Solo septiembre trajo la tan ansiada libertad. Cayó lo que acusábamos de tiranía, y con ella sus nombres y sus estatuas. La más grande y ridícula, la que afeaba el paseo de la plaza del prócer, la derrumbamos nosotros, los de 5.º Nacional. Por aquel tiempo, yo ya había empezado a escribir y descubría (u otros me hacían descubrir) una innata facilidad oratoria. A impulsos de esos desatinos adolescentes, dije encendidos discursos de victoria, y también abrí la fiesta de clausura de nuestro bachillerato con dos o tres frases que la tentadora difusión de mi propia palabra me había concedido. Ana María estaba allí, representando a su Colegio Comercial, y oyó, naturalmente, todos mis desvaríos.

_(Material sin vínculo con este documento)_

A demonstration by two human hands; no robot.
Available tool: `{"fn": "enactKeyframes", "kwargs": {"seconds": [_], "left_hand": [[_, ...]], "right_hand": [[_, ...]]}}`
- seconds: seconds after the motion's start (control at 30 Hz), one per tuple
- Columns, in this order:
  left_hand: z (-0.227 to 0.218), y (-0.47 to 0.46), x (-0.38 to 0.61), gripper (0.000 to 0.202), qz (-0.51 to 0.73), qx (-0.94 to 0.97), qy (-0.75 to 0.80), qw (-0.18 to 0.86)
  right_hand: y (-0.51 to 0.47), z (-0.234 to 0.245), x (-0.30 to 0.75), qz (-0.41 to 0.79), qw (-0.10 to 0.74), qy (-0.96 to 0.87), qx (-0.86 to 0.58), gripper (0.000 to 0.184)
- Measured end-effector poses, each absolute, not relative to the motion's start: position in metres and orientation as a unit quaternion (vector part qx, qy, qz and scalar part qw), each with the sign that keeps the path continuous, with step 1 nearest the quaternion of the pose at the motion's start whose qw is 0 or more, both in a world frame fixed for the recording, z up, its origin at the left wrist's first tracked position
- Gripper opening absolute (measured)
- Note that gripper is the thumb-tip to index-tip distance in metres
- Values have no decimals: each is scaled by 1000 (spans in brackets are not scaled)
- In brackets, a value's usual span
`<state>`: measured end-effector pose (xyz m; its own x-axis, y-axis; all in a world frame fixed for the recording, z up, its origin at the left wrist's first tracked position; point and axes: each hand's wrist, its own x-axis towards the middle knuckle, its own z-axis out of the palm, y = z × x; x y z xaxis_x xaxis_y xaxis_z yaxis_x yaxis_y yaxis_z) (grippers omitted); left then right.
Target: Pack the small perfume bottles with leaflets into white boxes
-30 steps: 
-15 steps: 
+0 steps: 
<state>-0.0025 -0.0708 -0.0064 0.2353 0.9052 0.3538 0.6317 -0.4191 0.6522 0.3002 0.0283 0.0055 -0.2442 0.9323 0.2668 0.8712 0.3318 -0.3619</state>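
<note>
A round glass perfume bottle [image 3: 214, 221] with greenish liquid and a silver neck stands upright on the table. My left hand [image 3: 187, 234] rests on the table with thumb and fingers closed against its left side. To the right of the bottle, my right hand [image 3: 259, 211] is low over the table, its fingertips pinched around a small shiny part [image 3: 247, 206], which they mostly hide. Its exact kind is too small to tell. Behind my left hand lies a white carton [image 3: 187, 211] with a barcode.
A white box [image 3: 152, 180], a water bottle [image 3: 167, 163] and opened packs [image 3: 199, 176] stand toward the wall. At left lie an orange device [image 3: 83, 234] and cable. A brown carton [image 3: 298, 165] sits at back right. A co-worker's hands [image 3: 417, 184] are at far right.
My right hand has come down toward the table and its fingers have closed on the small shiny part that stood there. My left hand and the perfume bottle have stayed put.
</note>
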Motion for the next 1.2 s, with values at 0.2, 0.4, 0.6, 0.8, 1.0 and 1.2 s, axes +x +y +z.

En ese instante me tuvo sin cuidado, y ni siquiera me acerqué; acaso hasta haya subido mi indignación patriótica y mi acaloramiento para señalarle tácitamente ciertas distancias.
Comenzó después un baile con dos orquestas. Yo, que nunca había superado los tímidos valses, salté desaforadamente desde la ranchera hasta el rock suelto. En un momento dado, fuera de mi procaz tembladeral (al que habían ayudado no pocas gotas de alcohol), reparé en ella. Creí que me observaba, junto a otras dos amigas, sin bailar. Desafiante, atravesé la pista, pero cuando me vi tan cerca de su mano, ostentoso, infiel, sin poder retroceder, sentí miedo al rechazo. Me saludó tibiamente, me presentó a sus compañeras, me invitó a compartir su mesa. Le dije que prefería bailar, y asintió. Entendí que no necesitaba testimonios del hombre porque ella sabía qué guardaban los hombres.
Bailamos. Una, dos, muchas piezas. El cantor equivocaba la letra de Garúa y se lo comenté. “No se ve a nadie cruzar por la esquina. Sobre la calle, la hilera de focos lustra el asfalto con luz mortecina. Y yo voy como un descarte, siempre solo, siempre aparte, recordándote.” Festejó mi memoria y mis ocurrencias; me dio una serenidad que no sé si ella misma tenía. Avergonzado, la miré a los ojos para oír: “No temas, algún día toda esta tristeza se convertirá en gozo”. Olvidé que bailábamos, olvidé el lugar, olvidé mis fervores de hacía un rato: no olvidé en cambio que era la primera vez que la abrazaba.